All transactions with a given AXI ID value must remain ordered, but there is no restriction on the ordering of transactions with different ID values.

These semantics are different between TileLink and AXI4, in particular AXI4 has special ordering restrictions within a single AXI ID. When maxFlight is set to 1, there are no ordering issues, since each AXI ID can only have a single transaction in flight at once, and there are no ordering constraints between transactions with different AXI IDs. In this case, the AXI4 ordering model matches TileLink's ordering model. However, once maxFlight exceeds 1, the AXI network depends on AXI4ToTL to maintain ordering of transactions within the same AXI ID, which is not the current behavior.

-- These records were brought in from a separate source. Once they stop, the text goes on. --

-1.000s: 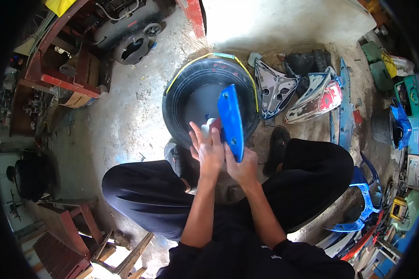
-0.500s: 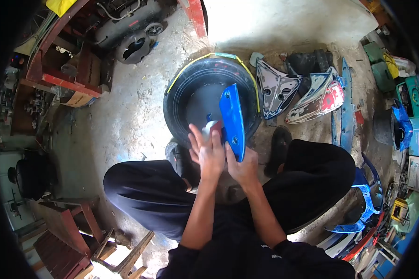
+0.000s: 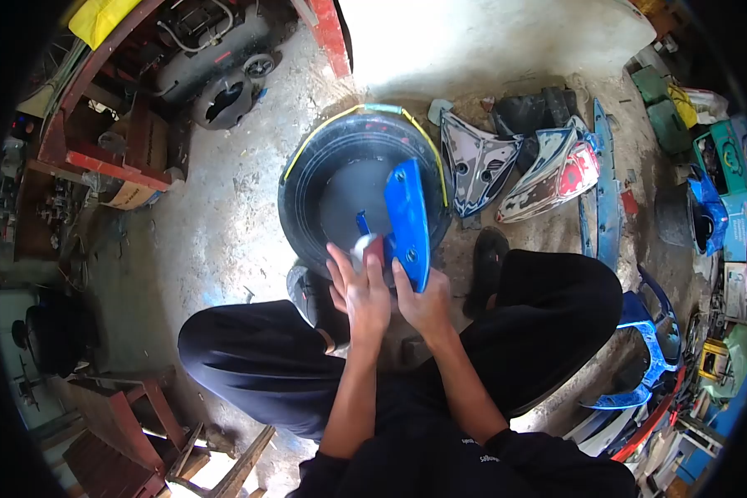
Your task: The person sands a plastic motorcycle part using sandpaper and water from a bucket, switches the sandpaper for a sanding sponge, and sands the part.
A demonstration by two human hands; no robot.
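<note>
A long blue plastic panel (image 3: 408, 217) stands on edge over a black tyre (image 3: 305, 199) lying flat on the concrete floor. My right hand (image 3: 425, 304) grips the panel's lower end from below. My left hand (image 3: 360, 289) presses a small piece of reddish and white sheet (image 3: 368, 246) against the panel's left face. My legs in black trousers are spread to either side of the tyre.
Several painted body panels (image 3: 506, 162) lie on the floor to the right of the tyre, with blue ones (image 3: 643, 349) by my right leg. A red metal frame (image 3: 100, 149) and machinery stand at upper left. Wooden stools (image 3: 133, 423) are at lower left.
My left hand has slid the small sheet slightly along the panel's face. The view has shifted a little, and both hands with the panel sit somewhat lower and further left in it.
</note>
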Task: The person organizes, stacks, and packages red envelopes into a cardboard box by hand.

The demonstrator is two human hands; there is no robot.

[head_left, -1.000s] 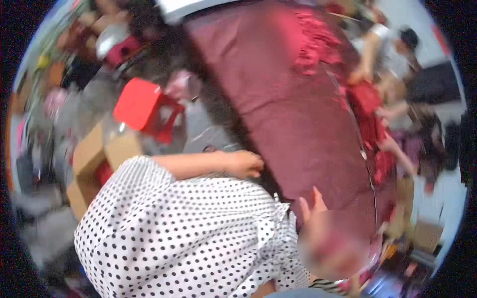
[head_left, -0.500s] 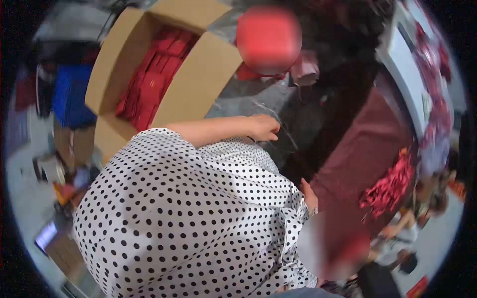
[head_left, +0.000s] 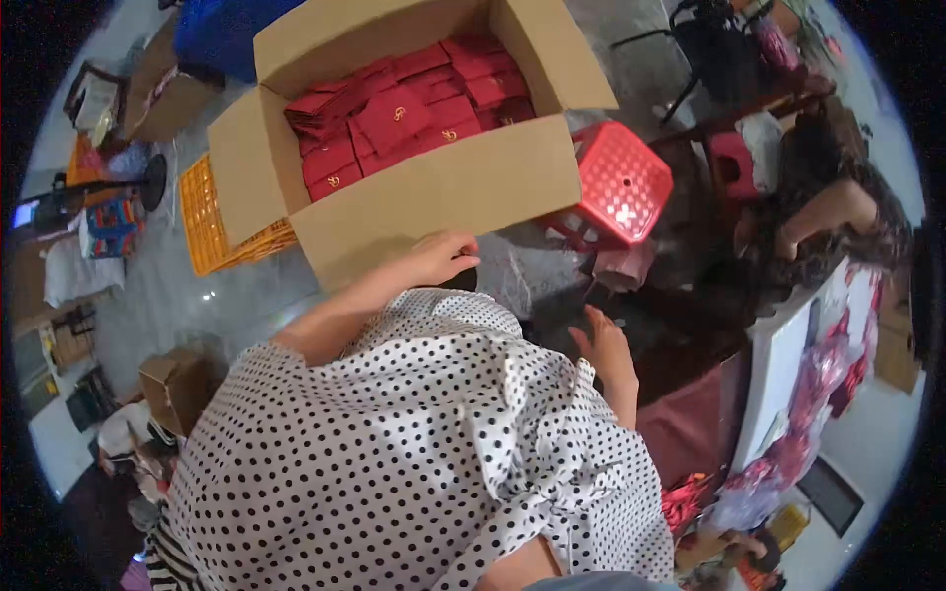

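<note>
My left hand (head_left: 441,259) hangs near the front flap of an open cardboard box (head_left: 443,187), overlapping its lower edge in this view. Its fingers are loosely bent and apart, with nothing in them. In the box lie many small red pouches (head_left: 394,116), several showing a gold emblem. To the right, my right hand (head_left: 609,353) is raised beside the polka-dot shirt, thumb and fingers apart and holding nothing. A dark red cloth-covered surface (head_left: 695,419) lies just beyond the right wrist.
A red plastic stool (head_left: 626,182) stands right of the box, with a pinkish bin (head_left: 624,266) by it. Yellow crates (head_left: 202,217) are at left. A white table edge (head_left: 774,384) and red ribbons (head_left: 685,502) lie at right. A seated person's leg (head_left: 833,217) shows there.
The view has swung toward the box, which now faces me more squarely. My right hand has come further into view, and my left hand now appears in front of the box flap.
</note>
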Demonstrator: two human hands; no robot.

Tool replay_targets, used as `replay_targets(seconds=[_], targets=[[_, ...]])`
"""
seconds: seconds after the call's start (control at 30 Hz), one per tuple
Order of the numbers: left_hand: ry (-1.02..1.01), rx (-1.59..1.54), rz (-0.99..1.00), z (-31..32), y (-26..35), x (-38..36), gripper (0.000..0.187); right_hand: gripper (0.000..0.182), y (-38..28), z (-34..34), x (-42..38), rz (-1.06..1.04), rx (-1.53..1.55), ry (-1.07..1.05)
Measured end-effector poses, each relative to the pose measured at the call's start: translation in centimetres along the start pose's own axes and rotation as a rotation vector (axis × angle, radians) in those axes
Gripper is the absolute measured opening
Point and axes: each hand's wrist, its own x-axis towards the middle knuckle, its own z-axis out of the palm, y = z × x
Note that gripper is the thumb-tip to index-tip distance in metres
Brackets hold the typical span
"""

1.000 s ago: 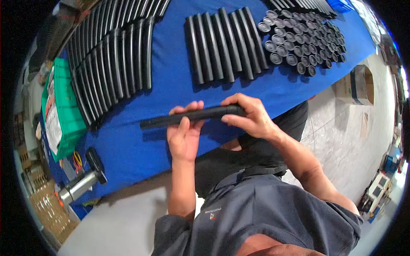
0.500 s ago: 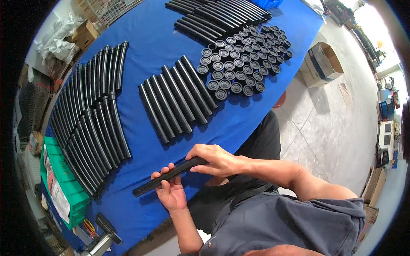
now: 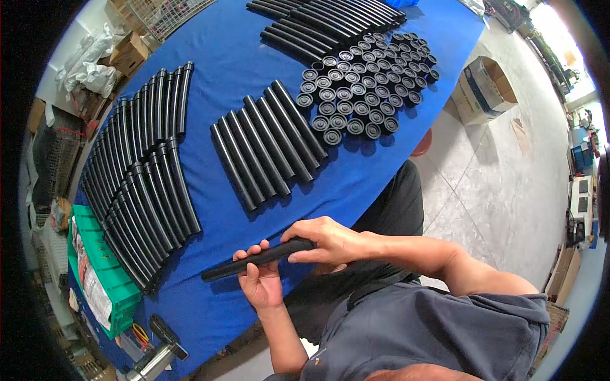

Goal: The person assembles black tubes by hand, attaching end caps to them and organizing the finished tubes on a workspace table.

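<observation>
A black tube (image 3: 222, 270) is held in both hands above the near edge of the blue-covered table (image 3: 222, 244). My left hand (image 3: 260, 279) supports its middle from below, with fingers and thumb around it. Wrapped over the tube's right end is my right hand (image 3: 323, 241), which hides that end. Several loose black tubes (image 3: 270, 146) lie side by side just beyond my hands. Rows of black tubes with collared ends (image 3: 149, 184) lie at the left. Many round black caps (image 3: 359, 89) stand grouped toward the right edge.
More black tubes (image 3: 318, 25) lie at the table's far end. A green crate (image 3: 121, 289) sits at the left edge, near a metal and black device (image 3: 162, 352) and yellow-handled scissors (image 3: 140, 333). An open cardboard box (image 3: 473, 95) is on the floor at right.
The view has shifted slightly. The tube lies a little flatter in my hands, and both hands keep nearly the same hold on it.
</observation>
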Motion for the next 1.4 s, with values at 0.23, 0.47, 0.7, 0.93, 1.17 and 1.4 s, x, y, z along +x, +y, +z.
replay_targets(seconds=[0.23,0.47,0.7,0.93,1.17,1.4], targets=[[0.013,0.018,0.022,0.3,0.1,0.0,0.03,0.04,0.3,0.6,0.2,-0.008,0.03,0.015],[-0.018,-0.011,-0.003,0.2,0.2,-0.1,0.032,0.037,0.4,0.1,0.3,-0.024,0.018,-0.03],[0.086,0.016,0.002,1.4,0.0,0.1,0.031,0.036,0.7,1.1,0.1,-0.282,-0.175,0.067],[-0.002,0.056,0.018,0.5,-0.1,0.0,0.031,0.036,-0.3,0.4,-0.2,-0.027,-0.001,0.006],[-0.018,-0.009,-0.021,0.1,0.1,0.1,0.031,0.033,0.3,0.7,-0.6,-0.17,-0.097,0.043],[0.024,-0.041,-0.004,0.5,0.1,0.1,0.03,0.034,0.1,0.7,-0.1,-0.167,-0.128,0.025]])
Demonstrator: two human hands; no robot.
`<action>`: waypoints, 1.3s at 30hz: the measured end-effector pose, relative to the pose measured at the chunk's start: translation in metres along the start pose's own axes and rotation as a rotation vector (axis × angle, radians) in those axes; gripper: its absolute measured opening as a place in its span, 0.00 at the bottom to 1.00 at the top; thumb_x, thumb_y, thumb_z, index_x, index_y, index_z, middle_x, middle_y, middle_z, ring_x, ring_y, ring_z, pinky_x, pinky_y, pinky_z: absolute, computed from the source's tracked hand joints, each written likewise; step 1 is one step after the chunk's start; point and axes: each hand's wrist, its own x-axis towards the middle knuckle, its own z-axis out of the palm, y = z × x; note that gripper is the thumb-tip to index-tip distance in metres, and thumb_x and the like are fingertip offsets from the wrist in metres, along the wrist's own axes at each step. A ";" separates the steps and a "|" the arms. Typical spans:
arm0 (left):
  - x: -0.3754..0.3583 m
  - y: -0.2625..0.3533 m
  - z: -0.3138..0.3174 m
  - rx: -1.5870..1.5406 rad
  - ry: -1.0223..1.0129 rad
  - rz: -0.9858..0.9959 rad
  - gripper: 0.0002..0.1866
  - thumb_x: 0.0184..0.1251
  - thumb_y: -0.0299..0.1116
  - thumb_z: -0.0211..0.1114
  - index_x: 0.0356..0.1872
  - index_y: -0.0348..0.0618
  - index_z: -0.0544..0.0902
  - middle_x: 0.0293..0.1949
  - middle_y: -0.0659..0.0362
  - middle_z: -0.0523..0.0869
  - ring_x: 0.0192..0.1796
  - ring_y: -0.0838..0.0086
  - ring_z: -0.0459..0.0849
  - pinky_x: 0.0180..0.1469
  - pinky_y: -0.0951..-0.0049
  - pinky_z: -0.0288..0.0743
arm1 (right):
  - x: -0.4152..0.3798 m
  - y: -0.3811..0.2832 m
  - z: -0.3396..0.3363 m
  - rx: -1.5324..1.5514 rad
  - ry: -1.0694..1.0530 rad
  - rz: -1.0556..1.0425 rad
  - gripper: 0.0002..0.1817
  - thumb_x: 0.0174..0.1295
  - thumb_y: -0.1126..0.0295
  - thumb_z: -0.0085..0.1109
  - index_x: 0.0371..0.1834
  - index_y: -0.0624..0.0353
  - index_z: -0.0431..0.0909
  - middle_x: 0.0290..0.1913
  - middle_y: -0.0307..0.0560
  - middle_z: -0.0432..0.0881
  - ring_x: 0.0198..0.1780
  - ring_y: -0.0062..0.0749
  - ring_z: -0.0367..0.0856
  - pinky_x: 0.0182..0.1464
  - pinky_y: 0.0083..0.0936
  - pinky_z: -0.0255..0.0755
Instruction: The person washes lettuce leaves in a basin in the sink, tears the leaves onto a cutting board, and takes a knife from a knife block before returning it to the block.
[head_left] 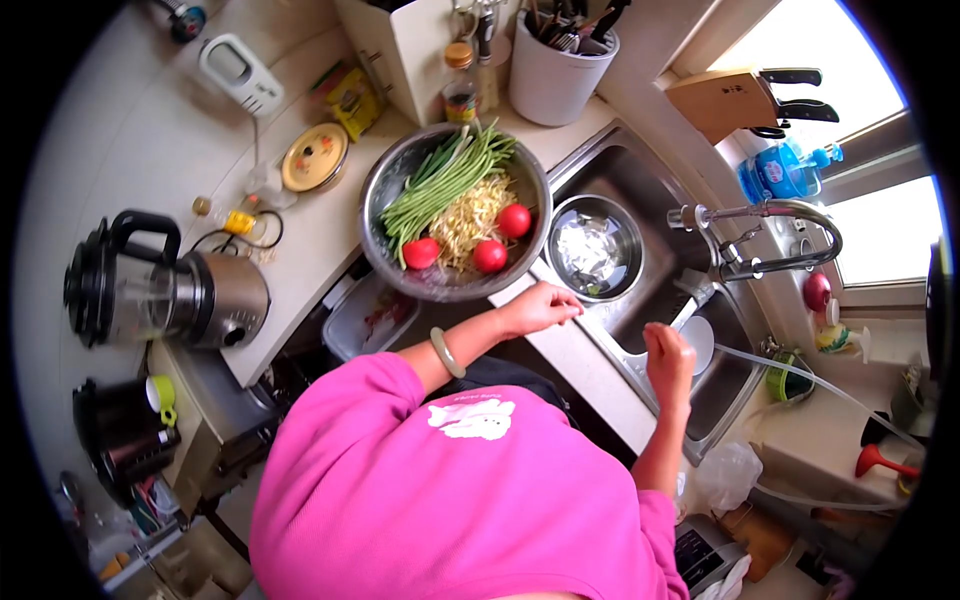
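Note:
My left hand (540,308), with a pale green bangle (447,352) on its wrist, rests on the counter strip beside the sink (640,170) and holds nothing. It lies just below a large steel bowl (385,180) of green beans, bean sprouts and three tomatoes. My right hand (668,360) is curled over the sink's near basin, closed on the edge of a small white bowl (700,342). A smaller steel bowl (592,250) with pale scraps sits in the sink between the big bowl and the tap (770,215).
A white utensil crock (555,75) and a knife block (725,98) stand at the back. On the left counter are a blender jug (160,290), a yellow lidded pot (313,157) and a dark kettle (125,425). A clear hose (800,375) runs right from the sink.

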 end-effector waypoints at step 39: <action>0.050 -0.015 0.178 0.804 -1.180 0.082 0.12 0.60 0.32 0.61 0.42 0.37 0.79 0.22 0.55 0.81 0.25 0.77 0.76 0.31 0.74 0.71 | -0.301 -0.123 0.034 -0.128 0.506 1.348 0.05 0.53 0.68 0.57 0.30 0.56 0.78 0.30 0.47 0.79 0.35 0.43 0.78 0.38 0.36 0.72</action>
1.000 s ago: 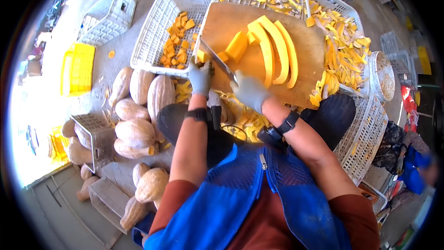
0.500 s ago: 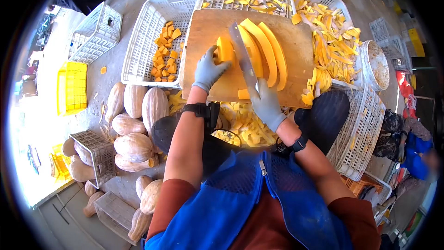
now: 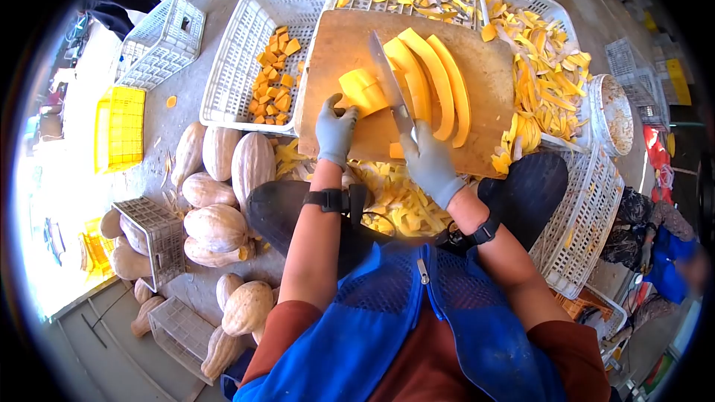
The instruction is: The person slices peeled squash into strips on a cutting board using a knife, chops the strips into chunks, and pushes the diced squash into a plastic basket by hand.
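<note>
My right hand [image 3: 433,167] in a grey glove grips a knife [image 3: 395,89], its long blade pointing away over the wooden cutting board [image 3: 335,52]. Left of the blade lies a cluster of cut pumpkin chunks [image 3: 363,93]. My left hand [image 3: 337,130], also gloved, is at the near left corner of these chunks, thumb and fingers apart and slightly curled; it holds nothing I can see. Several long peeled pumpkin slices [image 3: 441,85] lie side by side to the right of the blade. A small pumpkin piece [image 3: 396,150] sits by the knife's handle end.
A white crate [image 3: 223,67] with pumpkin cubes [image 3: 275,85] stands left of the board. Peelings [image 3: 540,59] fill a crate at right, beside a white bucket [image 3: 612,115]. Whole pumpkins [image 3: 216,227] lie on the floor at left. A person in blue [image 3: 670,260] is at far right.
The pumpkin piece under my left hand now shows as separated chunks leaning over. My left hand has drawn back toward me, its fingers off the top. The knife stays in my right hand.
</note>
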Action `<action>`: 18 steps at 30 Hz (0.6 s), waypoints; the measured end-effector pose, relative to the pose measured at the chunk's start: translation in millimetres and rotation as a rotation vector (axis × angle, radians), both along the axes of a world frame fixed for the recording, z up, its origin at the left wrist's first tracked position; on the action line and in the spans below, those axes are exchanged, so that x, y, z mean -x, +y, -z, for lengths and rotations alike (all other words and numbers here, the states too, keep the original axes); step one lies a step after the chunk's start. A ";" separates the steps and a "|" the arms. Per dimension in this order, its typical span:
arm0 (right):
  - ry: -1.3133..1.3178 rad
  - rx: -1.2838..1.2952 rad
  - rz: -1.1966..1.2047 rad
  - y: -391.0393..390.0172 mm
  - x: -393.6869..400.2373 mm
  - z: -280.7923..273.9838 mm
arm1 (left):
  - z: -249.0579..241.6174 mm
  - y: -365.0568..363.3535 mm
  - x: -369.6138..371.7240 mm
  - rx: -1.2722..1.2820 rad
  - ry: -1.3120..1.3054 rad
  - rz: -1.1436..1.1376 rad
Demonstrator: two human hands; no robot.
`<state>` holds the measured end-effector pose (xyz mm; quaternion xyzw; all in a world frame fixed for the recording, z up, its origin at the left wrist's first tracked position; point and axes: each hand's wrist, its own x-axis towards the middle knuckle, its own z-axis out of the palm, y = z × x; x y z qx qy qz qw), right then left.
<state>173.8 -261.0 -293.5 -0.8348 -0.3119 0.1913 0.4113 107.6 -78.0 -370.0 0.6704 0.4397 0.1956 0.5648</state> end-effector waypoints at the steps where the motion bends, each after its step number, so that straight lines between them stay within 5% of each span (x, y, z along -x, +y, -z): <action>1: -0.006 0.036 -0.017 2.1 -2.3 -5.5 | 5.5 2.2 0.2 0.044 -0.081 -0.016; 4: -0.043 0.120 -0.118 10.7 -8.2 -15.8 | 8.0 4.5 3.2 0.150 -0.244 -0.056; 7: -0.005 0.208 -0.172 21.9 -10.3 -21.3 | 11.6 13.7 -4.8 -0.428 -0.076 -0.045; 10: 0.069 0.266 -0.209 29.9 -13.8 -21.8 | 16.1 21.5 -22.6 -0.746 0.013 -0.004; 18: 0.023 0.366 -0.256 57.7 -27.9 -26.4 | 23.0 7.7 -43.0 -0.838 0.191 -0.076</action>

Current behavior (read requests)

Looking at the example of read requests, this is the logic AXI4ToTL uses to generate multiple TileLink requests for AXI requests on a single AXI ID:

val r_count = RegInit(Vec.fill(numIds) { UInt(0, width = txnCountBits) })
val r_id = if (maxFlight == 1) {
  Cat(in.ar.bits.id, UInt(0, width=1))
} else {
  Cat(in.ar.bits.id, r_count(in.ar.bits.id)(logFlight-1,0), UInt(0, width=1))
}

So, r_count is a vector of counters, one counter for each supported AXI ID. Here's the code for how those counters are incremented:

val r_sel = UIntToOH(in.ar.bits.id, numIds)
(r_sel.asBools zip r_count) foreach { case (s, r) =>
  when (in.ar.fire() && s) { r := r + UInt(1) }
}

As expected, whenever a request is sent, we increment the appropriate counter based on the AXI ID the request came from.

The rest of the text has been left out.